» **ACTION ITEM**
Gather each line containing the string "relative" from these entries.

(Saved entries)

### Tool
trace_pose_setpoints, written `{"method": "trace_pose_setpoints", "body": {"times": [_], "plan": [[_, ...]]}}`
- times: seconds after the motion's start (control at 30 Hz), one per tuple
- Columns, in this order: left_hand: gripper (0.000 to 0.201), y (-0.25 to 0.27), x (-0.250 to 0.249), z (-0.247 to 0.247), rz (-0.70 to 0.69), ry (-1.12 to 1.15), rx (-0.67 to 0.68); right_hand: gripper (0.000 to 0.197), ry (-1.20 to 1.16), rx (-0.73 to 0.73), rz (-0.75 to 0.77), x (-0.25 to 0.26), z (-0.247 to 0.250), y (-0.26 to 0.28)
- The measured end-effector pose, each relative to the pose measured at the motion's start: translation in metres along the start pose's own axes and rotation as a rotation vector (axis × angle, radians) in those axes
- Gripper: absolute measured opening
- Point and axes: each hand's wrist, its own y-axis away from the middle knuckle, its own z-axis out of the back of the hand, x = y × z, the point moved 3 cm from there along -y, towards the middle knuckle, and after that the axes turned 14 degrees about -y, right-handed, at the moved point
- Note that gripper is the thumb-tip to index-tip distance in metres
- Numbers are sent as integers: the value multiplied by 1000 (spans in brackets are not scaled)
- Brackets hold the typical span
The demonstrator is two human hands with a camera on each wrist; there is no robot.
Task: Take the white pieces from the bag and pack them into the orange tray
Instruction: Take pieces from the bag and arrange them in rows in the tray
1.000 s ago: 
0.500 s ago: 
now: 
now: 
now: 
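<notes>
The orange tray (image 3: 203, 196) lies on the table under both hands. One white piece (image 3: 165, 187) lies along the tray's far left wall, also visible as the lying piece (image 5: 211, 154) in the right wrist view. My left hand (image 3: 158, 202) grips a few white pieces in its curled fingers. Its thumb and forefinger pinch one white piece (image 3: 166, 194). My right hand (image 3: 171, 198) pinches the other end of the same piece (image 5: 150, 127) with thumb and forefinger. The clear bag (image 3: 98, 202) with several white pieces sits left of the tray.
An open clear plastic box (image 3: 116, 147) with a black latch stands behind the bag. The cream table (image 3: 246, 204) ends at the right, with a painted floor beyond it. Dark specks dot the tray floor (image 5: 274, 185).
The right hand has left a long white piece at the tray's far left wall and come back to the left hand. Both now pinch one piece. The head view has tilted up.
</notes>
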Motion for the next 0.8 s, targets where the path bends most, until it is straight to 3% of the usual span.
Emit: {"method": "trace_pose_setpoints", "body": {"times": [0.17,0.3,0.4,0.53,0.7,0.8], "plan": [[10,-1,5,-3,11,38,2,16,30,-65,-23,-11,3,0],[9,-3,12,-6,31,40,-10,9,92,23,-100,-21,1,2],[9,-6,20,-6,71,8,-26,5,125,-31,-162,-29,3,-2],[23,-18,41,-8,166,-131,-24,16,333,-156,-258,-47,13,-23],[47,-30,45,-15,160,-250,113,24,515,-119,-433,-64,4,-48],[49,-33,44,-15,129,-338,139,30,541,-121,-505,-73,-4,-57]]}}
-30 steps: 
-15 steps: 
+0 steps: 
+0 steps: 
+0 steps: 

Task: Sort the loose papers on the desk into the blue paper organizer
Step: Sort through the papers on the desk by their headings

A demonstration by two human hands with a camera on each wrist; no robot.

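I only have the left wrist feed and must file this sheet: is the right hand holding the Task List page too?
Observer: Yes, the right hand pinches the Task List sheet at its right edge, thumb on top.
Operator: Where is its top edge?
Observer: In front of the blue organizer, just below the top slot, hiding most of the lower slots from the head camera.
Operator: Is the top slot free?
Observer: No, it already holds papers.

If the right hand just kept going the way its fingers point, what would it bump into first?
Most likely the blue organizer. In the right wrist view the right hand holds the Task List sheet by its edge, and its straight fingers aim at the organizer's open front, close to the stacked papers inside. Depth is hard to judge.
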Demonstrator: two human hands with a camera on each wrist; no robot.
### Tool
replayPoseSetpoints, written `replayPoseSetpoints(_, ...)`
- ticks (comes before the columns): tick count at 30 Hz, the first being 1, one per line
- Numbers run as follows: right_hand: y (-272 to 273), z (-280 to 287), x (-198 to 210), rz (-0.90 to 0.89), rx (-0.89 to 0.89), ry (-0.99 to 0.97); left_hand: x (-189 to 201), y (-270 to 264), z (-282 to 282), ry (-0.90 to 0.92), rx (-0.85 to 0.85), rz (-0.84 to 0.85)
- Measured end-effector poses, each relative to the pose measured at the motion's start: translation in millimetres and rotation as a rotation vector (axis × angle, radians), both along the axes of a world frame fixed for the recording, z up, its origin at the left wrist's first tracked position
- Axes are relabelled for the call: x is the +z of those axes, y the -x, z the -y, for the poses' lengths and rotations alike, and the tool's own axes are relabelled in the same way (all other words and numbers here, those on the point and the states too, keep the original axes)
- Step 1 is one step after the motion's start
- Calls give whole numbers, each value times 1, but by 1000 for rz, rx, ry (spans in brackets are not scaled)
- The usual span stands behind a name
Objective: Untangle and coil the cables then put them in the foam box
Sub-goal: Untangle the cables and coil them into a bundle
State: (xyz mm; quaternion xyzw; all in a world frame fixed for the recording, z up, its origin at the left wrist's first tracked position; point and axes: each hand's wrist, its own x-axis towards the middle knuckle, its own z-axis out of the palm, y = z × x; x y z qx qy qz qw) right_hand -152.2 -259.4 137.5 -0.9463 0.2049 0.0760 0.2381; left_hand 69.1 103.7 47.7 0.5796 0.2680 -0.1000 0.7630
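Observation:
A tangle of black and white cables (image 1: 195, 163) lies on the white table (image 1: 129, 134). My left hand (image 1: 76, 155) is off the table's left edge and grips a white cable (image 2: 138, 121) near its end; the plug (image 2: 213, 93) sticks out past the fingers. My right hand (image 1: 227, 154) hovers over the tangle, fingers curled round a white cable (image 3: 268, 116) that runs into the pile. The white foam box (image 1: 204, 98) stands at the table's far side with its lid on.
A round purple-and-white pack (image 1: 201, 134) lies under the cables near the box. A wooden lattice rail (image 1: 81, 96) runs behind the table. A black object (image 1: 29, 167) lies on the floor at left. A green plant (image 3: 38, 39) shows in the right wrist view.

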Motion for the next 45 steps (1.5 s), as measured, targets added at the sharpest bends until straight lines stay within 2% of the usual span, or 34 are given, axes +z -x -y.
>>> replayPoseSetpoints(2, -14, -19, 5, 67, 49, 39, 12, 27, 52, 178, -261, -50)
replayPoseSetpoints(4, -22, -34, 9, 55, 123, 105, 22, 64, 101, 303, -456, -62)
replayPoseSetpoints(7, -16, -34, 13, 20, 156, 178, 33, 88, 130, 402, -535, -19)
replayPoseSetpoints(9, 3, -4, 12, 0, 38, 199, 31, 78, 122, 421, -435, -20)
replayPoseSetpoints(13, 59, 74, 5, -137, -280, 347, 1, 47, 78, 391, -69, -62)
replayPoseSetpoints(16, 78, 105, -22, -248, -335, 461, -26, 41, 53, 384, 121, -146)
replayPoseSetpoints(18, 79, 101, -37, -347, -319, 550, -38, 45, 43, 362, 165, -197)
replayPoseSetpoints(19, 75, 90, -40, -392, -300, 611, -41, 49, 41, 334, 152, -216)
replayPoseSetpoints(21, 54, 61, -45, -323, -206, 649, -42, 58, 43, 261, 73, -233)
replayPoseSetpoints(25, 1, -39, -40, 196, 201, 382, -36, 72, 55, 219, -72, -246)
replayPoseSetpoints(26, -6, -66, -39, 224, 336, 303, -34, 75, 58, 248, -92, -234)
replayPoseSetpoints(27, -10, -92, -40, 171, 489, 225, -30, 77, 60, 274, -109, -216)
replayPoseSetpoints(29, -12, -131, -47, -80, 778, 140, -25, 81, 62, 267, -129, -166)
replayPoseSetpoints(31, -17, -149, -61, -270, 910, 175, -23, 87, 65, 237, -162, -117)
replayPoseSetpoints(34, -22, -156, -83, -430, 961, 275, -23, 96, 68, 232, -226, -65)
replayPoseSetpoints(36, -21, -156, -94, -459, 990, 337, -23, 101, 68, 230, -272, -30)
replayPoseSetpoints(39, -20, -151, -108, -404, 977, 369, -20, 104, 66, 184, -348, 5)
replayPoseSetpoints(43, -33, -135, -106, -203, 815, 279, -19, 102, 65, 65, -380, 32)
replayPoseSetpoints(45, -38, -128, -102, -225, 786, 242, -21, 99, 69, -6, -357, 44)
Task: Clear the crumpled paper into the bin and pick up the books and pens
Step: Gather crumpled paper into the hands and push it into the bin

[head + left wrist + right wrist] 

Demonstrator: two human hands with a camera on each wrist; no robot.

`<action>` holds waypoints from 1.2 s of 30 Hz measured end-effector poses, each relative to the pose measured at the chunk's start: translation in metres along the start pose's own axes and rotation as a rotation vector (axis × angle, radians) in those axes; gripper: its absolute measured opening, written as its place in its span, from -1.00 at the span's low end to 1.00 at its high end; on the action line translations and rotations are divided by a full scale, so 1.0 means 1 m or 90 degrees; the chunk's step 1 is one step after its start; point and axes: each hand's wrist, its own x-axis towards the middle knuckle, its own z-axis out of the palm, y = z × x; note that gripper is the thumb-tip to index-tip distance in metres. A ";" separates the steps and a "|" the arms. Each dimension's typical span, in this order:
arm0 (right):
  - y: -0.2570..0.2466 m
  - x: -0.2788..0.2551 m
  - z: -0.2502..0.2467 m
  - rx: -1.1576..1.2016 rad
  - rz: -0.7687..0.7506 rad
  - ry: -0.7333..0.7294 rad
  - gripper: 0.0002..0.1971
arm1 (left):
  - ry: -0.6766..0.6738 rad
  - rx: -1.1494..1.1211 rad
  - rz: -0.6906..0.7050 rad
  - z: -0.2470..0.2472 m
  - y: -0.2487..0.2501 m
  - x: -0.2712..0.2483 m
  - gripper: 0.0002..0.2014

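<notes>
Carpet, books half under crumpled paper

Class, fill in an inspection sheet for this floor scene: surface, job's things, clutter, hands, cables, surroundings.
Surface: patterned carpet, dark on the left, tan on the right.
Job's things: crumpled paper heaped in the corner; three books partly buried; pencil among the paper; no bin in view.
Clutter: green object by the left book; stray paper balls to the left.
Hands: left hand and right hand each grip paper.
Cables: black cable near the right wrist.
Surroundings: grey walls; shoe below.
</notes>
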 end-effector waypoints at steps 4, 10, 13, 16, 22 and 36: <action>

» **RESPONSE TO THIS TASK**
- The measured end-effector pose, each relative to the pose measured at the motion's start: translation in metres along the start pose's own axes and rotation as a rotation vector (axis × angle, radians) in those axes
- Measured end-effector poses, each relative to the pose measured at the motion's start: translation in millimetres and rotation as a rotation vector (axis × angle, radians), both along the axes of a world frame fixed for the recording, z up, its origin at the left wrist's first tracked position
`<action>` holds waypoints from 1.2 s of 30 Hz measured end-effector poses, each relative to the pose measured at the chunk's start: translation in metres along the start pose's own axes and rotation as a rotation vector (axis × angle, radians) in those axes; gripper: its absolute measured opening, written as its place in its span, from -1.00 at the span's low end to 1.00 at its high end; on the action line translations and rotations are divided by a full scale, so 1.0 means 1 m or 90 degrees; the chunk's step 1 is one step after its start; point and axes: each hand's wrist, its own x-axis towards the middle knuckle, its own z-axis out of the palm, y = z × x; note that gripper is the thumb-tip to index-tip distance in metres. A ";" separates the steps and a "|" the arms. Each dimension's typical span, in this order:

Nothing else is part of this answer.